Exercise brief:
Without omitting anything, retype the data that follows.

Data shown:
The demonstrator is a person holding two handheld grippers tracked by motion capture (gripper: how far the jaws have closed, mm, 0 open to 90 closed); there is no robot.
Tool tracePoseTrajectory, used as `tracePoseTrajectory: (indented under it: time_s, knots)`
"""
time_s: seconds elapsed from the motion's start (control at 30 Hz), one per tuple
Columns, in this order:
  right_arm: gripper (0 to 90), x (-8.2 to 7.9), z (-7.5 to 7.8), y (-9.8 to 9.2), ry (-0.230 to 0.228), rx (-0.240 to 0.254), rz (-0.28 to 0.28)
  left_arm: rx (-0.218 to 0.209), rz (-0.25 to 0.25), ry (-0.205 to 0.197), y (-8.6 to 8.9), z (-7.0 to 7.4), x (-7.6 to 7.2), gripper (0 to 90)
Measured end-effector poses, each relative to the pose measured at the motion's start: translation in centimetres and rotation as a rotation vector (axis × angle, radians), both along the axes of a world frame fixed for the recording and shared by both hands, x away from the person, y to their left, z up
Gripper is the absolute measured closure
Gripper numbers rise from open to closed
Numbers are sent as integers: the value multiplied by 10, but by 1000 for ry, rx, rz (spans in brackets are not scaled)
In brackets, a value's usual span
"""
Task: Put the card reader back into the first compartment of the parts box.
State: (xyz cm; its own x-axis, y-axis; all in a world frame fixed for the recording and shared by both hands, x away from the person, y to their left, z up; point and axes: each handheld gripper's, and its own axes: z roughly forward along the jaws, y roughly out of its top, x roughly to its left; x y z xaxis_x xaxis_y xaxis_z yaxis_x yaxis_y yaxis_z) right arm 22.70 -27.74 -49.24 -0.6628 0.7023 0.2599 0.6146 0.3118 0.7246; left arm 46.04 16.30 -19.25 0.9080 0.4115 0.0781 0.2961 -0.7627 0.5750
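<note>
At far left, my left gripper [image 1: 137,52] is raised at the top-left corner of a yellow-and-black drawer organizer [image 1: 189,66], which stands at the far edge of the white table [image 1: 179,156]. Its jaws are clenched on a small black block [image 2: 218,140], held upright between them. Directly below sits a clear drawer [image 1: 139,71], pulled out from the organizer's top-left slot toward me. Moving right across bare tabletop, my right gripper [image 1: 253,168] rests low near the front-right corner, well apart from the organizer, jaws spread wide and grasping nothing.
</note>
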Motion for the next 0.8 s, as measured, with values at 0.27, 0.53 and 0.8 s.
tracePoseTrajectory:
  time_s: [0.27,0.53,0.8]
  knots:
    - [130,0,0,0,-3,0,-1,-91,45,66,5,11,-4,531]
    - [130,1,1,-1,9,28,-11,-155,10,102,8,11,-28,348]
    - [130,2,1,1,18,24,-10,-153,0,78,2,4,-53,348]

Result below:
The demonstrator is a person holding two handheld grippers tracked by motion capture (gripper: how far the jaws have closed, mm, 0 open to 90 closed); there is no robot.
Tool tracePoseTrajectory, used as `tracePoseTrajectory: (indented under it: time_s, knots)`
"""
time_s: seconds elapsed from the motion's start (control at 30 Hz), one per tuple
Columns, in this order:
  right_arm: gripper (0 to 90), x (-8.2 to 7.9), z (-7.5 to 7.8), y (-9.8 to 9.2), ry (-0.230 to 0.228), rx (-0.240 to 0.254), rz (-0.28 to 0.28)
  left_arm: rx (-0.218 to 0.209), rz (-0.25 to 0.25), ry (-0.205 to 0.197), y (-8.6 to 8.9), z (-7.0 to 7.4), x (-7.6 to 7.2), gripper (0 to 90)
Measured end-effector poses, each relative to the pose measured at the motion's start: translation in centimetres and rotation as a rotation vector (axis × angle, radians), both along the axes of a world frame fixed for the recording and shared by both hands, x away from the person, y to their left, z up
Gripper is the absolute measured closure
Gripper numbers rise from open to closed
Numbers are sent as integers: the value multiplied by 10, but by 1000 for ry, rx, rz (spans in brackets are not scaled)
In brackets, a value's usual span
"""
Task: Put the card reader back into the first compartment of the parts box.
State: (xyz cm; its own x-axis, y-axis; all in a world frame fixed for the recording and shared by both hands, x away from the person, y to their left, z up; point and axes: each handheld gripper's, and its own axes: z roughly forward along the jaws, y roughly out of its top, x roughly to its left; x y z xaxis_x xaxis_y xaxis_z yaxis_x yaxis_y yaxis_z) right arm 22.70 -27.74 -49.24 -0.6628 0.7023 0.2599 0.6146 0.3118 0.7246; left arm 46.04 16.30 -19.25 0.9080 0.4115 0.0781 0.2961 -0.7627 0.5750
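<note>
At far left, my left gripper [image 1: 137,52] is raised at the top-left corner of a yellow-and-black drawer organizer [image 1: 189,66], which stands at the far edge of the white table [image 1: 179,156]. Its jaws are clenched on a small black block [image 2: 218,140], held upright between them. Directly below sits a clear drawer [image 1: 139,71], pulled out from the organizer's top-left slot toward me. Moving right across bare tabletop, my right gripper [image 1: 253,168] rests low near the front-right corner, well apart from the organizer, jaws spread wide and grasping nothing.
</note>
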Motion for the next 0.8 s, as measured, with values at 0.27, 0.53 and 0.8 s.
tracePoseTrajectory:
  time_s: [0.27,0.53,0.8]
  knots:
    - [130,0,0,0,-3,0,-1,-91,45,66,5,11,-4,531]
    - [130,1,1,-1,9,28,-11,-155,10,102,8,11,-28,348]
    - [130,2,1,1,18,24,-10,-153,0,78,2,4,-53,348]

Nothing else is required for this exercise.